Older Women’s Labor Market Attachment, Retirement Planning, and Household Debt

Speaker: Annamaria Lusardi, The George Washington University, Global Financial Literacy Excellence Center and NBER, TIAA Institute Fellow

Key Findings:

■    Recent cohorts of women have worked more at older ages than the cohort first surveyed in 1992 at the same age. Thus, the probability of working has risen for older women over time.

■    Women close to retirement today have more debt than their previous counterparts, and debt is positively associated with both older women being more likely to work and their planning to continue to work in the future. Among older women, total debt has more than doubled between 1992 and 2010, and the percentage of those having less than $25,000 in savings also increased sharply.

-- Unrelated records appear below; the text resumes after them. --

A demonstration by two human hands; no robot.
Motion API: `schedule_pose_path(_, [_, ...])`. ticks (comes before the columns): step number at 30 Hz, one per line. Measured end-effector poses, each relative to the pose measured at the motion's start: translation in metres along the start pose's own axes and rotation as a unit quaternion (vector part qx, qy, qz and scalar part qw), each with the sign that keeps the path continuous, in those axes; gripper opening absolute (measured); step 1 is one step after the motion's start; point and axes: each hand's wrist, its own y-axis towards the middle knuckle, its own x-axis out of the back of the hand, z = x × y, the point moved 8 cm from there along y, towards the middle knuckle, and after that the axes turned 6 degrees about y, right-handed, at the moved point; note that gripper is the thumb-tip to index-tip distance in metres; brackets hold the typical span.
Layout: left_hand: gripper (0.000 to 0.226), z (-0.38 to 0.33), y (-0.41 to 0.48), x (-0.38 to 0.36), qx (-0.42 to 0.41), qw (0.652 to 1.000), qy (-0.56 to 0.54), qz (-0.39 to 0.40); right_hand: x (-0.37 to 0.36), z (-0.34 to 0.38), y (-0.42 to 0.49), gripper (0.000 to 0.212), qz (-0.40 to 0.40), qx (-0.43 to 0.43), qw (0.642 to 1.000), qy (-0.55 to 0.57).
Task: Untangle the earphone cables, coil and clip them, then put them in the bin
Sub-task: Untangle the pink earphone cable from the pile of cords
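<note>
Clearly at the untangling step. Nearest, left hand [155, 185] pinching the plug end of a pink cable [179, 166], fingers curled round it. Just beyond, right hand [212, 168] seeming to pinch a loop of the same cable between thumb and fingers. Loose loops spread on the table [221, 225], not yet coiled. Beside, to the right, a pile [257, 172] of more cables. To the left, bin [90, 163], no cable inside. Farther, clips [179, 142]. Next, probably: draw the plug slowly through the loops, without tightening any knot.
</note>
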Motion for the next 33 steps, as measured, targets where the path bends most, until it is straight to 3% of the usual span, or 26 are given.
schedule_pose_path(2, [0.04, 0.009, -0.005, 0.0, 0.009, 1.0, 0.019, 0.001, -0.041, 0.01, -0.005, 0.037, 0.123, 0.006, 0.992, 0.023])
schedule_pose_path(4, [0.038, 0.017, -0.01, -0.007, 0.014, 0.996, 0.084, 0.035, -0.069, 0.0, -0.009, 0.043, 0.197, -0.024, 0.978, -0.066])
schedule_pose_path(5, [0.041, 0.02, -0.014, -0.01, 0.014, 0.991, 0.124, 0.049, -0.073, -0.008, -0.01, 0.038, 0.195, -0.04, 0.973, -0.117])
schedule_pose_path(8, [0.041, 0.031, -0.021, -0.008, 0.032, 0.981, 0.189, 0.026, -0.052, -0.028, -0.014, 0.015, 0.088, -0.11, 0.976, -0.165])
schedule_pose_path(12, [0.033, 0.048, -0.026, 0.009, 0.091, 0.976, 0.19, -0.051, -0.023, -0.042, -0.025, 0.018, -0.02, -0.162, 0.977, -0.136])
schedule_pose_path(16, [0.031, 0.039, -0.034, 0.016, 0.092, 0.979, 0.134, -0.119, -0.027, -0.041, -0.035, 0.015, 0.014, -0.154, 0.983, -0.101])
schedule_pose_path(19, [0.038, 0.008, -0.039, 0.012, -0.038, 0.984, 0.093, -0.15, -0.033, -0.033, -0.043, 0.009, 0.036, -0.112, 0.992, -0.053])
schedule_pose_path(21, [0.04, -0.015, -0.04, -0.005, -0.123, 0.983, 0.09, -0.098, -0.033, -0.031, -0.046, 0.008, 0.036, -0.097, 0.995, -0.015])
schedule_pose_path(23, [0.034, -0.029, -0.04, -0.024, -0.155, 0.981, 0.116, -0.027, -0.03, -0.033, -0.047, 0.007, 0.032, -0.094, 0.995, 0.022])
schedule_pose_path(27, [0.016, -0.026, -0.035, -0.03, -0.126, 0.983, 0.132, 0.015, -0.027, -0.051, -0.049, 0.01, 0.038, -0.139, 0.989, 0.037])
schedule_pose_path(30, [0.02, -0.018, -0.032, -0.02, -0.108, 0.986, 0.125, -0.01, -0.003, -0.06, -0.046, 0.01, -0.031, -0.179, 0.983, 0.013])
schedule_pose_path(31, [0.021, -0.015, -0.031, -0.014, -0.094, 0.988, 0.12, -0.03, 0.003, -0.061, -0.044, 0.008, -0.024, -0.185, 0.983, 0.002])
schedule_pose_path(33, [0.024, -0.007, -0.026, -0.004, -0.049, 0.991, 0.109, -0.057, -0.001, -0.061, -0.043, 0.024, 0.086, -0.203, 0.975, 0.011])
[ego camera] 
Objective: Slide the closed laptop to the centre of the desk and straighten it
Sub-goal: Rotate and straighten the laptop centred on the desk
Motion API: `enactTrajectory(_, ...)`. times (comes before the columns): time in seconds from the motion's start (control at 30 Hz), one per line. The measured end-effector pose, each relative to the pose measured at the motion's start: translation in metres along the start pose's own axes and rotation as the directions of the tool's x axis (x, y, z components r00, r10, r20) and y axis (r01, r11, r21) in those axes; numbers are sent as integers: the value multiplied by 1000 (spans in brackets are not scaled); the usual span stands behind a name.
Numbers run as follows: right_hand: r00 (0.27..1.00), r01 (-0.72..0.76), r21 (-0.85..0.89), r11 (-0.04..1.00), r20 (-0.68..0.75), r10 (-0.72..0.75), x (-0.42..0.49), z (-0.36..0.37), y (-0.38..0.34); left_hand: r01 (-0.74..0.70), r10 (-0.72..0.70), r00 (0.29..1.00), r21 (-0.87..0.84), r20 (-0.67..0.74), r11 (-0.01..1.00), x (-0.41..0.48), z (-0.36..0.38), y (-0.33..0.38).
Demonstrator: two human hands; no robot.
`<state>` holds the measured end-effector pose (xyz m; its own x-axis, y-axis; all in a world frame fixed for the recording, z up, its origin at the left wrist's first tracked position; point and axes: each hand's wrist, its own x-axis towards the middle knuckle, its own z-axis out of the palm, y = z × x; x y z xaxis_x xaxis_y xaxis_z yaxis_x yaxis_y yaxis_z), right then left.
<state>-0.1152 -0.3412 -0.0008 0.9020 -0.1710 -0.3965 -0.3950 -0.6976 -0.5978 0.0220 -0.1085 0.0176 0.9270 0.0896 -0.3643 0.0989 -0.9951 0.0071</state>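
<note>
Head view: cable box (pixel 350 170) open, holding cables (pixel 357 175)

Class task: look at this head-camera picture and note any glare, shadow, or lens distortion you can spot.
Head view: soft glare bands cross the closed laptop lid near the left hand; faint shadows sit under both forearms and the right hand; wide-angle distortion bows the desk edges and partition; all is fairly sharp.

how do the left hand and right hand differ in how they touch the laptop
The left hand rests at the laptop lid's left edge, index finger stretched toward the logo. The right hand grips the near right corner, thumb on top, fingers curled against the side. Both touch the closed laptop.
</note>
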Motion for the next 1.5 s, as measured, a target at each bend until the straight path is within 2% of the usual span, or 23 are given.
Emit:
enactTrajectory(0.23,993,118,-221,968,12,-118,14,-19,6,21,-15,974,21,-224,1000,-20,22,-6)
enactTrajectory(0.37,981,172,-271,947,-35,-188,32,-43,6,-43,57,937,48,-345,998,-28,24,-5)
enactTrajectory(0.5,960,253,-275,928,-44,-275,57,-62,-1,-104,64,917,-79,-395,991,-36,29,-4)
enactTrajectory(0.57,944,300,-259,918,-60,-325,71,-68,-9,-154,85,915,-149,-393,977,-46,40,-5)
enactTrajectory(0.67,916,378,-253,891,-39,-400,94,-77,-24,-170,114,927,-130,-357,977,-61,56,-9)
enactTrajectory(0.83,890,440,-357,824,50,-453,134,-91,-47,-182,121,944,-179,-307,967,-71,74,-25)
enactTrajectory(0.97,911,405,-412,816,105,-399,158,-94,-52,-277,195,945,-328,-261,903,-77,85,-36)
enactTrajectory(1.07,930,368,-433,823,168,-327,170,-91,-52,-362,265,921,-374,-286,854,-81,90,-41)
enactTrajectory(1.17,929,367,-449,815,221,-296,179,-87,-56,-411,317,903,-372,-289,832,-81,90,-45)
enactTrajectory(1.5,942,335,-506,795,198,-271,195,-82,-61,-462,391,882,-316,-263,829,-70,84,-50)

■    Only about half of older women plan or have planned for retirement. Factors correlated with retirement planning include having more income, education, and financial literacy. Those who are over-indebted and financially fragile are also those with lower financial literacy and more financially dependent children, and who experienced large income shocks. Thus, shocks play a role, but women also must be able to manage resources in order to stay out of debt and be financially secure during retirement.

 

Financial Communications and Allocation Decisions: The Effects of Reading Style, Financial Knowledge, and Individual Differences

Speaker: J. Wesley Hutchinson, University of Pennsylvania

Key Findings:

■    Financial knowledge was found to have two components: conceptual knowledge (e.g., financial literacy) and procedural knowledge about how to make financial decisions.

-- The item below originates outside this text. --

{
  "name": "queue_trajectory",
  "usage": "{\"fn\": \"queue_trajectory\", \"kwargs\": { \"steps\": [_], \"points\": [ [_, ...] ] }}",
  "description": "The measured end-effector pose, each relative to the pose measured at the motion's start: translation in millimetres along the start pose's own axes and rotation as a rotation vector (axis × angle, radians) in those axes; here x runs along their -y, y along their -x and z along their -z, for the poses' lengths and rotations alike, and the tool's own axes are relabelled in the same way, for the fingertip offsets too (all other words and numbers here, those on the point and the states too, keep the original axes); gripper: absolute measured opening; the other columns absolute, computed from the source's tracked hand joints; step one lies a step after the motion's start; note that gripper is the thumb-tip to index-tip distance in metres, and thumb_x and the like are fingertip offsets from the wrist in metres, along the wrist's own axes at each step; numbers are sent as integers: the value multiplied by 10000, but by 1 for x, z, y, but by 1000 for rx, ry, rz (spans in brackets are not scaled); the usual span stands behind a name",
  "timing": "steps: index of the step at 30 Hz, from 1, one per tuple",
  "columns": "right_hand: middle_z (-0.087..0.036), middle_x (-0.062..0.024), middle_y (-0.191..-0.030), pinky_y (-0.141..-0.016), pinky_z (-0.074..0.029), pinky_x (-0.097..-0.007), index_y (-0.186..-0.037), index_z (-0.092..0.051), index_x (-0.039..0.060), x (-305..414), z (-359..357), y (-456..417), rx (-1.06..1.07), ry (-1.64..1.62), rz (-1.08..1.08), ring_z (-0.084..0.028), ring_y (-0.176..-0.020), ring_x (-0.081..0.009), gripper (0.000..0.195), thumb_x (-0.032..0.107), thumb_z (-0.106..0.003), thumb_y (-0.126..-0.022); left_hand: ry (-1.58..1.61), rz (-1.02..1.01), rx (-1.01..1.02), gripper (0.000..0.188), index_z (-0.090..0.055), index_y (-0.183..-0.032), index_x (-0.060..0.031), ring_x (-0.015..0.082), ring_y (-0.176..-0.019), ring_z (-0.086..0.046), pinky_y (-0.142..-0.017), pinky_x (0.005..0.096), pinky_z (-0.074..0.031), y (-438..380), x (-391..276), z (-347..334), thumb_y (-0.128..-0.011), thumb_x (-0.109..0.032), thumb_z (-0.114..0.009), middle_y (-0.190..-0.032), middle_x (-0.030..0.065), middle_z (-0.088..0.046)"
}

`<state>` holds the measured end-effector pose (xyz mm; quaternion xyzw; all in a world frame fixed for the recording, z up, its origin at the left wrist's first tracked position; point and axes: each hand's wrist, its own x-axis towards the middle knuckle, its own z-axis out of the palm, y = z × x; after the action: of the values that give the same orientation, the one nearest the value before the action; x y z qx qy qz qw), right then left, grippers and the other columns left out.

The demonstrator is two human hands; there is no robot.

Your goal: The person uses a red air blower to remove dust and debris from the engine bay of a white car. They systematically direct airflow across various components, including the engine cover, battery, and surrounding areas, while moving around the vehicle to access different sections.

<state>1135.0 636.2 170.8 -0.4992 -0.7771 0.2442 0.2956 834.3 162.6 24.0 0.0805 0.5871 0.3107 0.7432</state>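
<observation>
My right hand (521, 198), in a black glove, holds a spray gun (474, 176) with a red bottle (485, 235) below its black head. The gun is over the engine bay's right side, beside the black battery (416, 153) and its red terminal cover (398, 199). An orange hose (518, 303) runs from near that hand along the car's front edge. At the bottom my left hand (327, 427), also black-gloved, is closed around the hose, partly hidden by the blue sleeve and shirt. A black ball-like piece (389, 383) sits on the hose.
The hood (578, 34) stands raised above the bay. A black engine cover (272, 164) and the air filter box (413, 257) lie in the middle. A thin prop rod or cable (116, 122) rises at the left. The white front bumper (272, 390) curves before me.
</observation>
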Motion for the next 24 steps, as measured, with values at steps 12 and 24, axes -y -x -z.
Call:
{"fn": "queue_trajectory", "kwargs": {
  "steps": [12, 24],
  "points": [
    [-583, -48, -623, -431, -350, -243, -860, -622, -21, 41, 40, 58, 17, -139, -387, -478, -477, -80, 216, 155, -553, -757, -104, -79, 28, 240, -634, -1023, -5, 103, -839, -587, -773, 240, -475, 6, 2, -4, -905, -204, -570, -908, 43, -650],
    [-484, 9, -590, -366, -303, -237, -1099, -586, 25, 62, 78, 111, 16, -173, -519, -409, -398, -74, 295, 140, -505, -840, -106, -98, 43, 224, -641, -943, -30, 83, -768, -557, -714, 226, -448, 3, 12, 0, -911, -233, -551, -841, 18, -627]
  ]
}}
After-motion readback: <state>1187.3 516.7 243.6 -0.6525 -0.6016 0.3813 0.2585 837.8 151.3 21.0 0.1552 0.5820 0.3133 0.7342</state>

■    Generally speaking, communications media and formats had large effects on reading style and small effects (“nudges”) on financial knowledge and personal asset mix decisions. Print encouraged a more systematic, deeper reading style compared to an online format. Charts attracted more visual attention.

■    Reading style was found to have small effects on both conceptual and procedural knowledge and larger effects on personal asset mix decisions.

■    Both conceptual and procedural knowledge had large effects on personal asset mix decisions.

■    Individual differences (especially risk tolerance and financial self-confidence) had large effects on personal asset mix decisions.

 

Target-Date Funds, Annuitization and Retirement Investing

Speaker: Chester S. Spatt, Carnegie Mellon University and NBER, TIAA Institute Fellow

Key Findings:

■    Target-date funds, which represent age-dependent combinations of equity and bonds, span the asset allocation space without annuitized investing.

■    Financial/portfolio risks and mortality risks are independent and separable, leading to a “separation theorem” so that the structure of the holdings (including annuities) can capture completely both market risks and idiosyncratic mortality risk—rather than distorting the asset allocation in order to address more fully idiosyncratic mortality risk.

■    The target-date framework without annuities would not allow an individual with a limited bequest motive to maximize expected utility because of an inability to insure mortality risk.

■    The spanning and separation results can be interpreted as supporting the use of target-date fund products within annuitized vehicles.